以上のように本発明によれば、データユニットに複数個
のデータをストックするストック手段を設け、データキ
ャッシュにはデータユニットから要求されたＮ番地のデ
ータと（Ｎ＋１）番地のデータを同時にデータユニット
に転送する転送手段を設けて構成したので、例えばデー
タキャッシュにおいて参照確率の高いデータを予めデー
タユニットに転送しておき、データユニットにおいて要
求されたデータとデータユニット内のデータとを比較す
ることができ、両者が一致した場合はメモリアクセスを
行う必要がなくなり、全体としてのメモリアクセス回数
が少なくなり、したがってメモリアクセスに要する時間
の短縮化を図れ、データ処理速度が向上するという効果
が得られる。As described above, according to the present invention, the data unit is provided with a stock means for stocking a plurality of pieces of data, and the data cache simultaneously stores the data at address N and the data at address (N+1) requested from the data unit. For example, data with a high reference probability can be transferred to the data unit in advance in the data cache, and the requested data in the data unit can be compared with the data in the data unit. If both match, there is no need to perform memory access, and the overall number of memory accesses is reduced.Therefore, the time required for memory access can be shortened, and the data processing speed can be improved.

[Brief explanation of drawings]

第１図はこの発明の一実施例に係る情報処理装置の要部
構成を示すブロック図、第２図は従来の情報処理装置の
要部構成を示すプロ・７り図である。１０１・・・７’−タ：ｌ−ニット、１０１ａ・・・ス
トック手段、１０３・・・データキャッシュ、１０３ａ
・・・転送手段、２０１・・・整数ユニット、２０２・
・・浮動小数点ユニット、２０４・・・レジスタファイ
ル、２０６・・・命令フェッチユニット。FIG. 1 is a block diagram showing the main part configuration of an information processing apparatus according to an embodiment of the present invention, and FIG. 2 is a professional diagram showing the main part structure of a conventional information processing apparatus. 101...7'-ta:l-nit, 101a...Stock means, 103...Data cache, 103a
... Transfer means, 201 ... Integer unit, 202.
...Floating point unit, 204...Register file, 206...Instruction fetch unit.

Claims

[Claims]

Data is transferred between an integer unit that performs integer operations and logical operations, a floating point unit that performs floating point operations, a register file that stores information necessary for the above operations, and a data cache that stores data and this register file. In an information processing device, the information processing device includes a data unit that performs read and write processing, and an instruction fetch unit that pipelines each stage of instruction fetch, decoding, and data transfer to each of the above components.
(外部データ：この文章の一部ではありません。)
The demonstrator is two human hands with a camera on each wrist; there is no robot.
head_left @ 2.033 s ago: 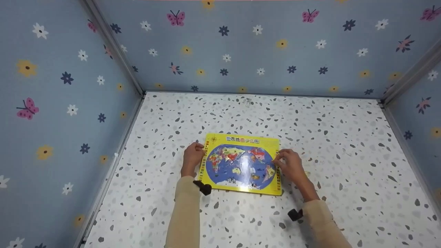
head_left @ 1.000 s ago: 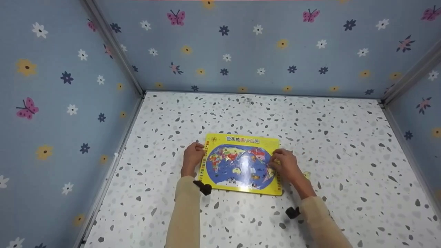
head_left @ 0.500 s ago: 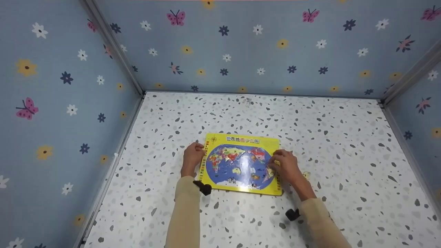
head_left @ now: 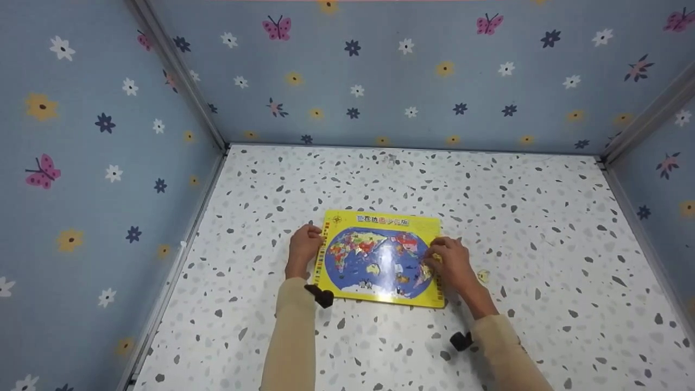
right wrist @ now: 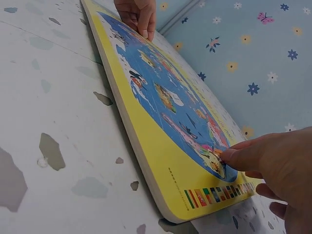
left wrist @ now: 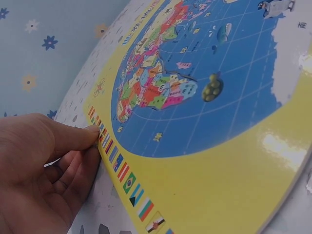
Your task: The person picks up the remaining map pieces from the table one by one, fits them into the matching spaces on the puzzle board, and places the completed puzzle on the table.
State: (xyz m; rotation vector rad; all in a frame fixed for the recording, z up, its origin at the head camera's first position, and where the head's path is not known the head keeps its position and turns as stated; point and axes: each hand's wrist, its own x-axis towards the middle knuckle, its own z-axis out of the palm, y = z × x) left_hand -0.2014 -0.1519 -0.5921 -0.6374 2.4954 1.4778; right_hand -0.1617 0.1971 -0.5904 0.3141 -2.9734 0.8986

A stock means for storing a plurality of pieces of data is provided, and when the memory address of the data requested from the data unit is N, the data at the requested address N and the data at address (N+1) are simultaneously stored in the data cache. An information processing device comprising a transfer means for transferring data to the data unit.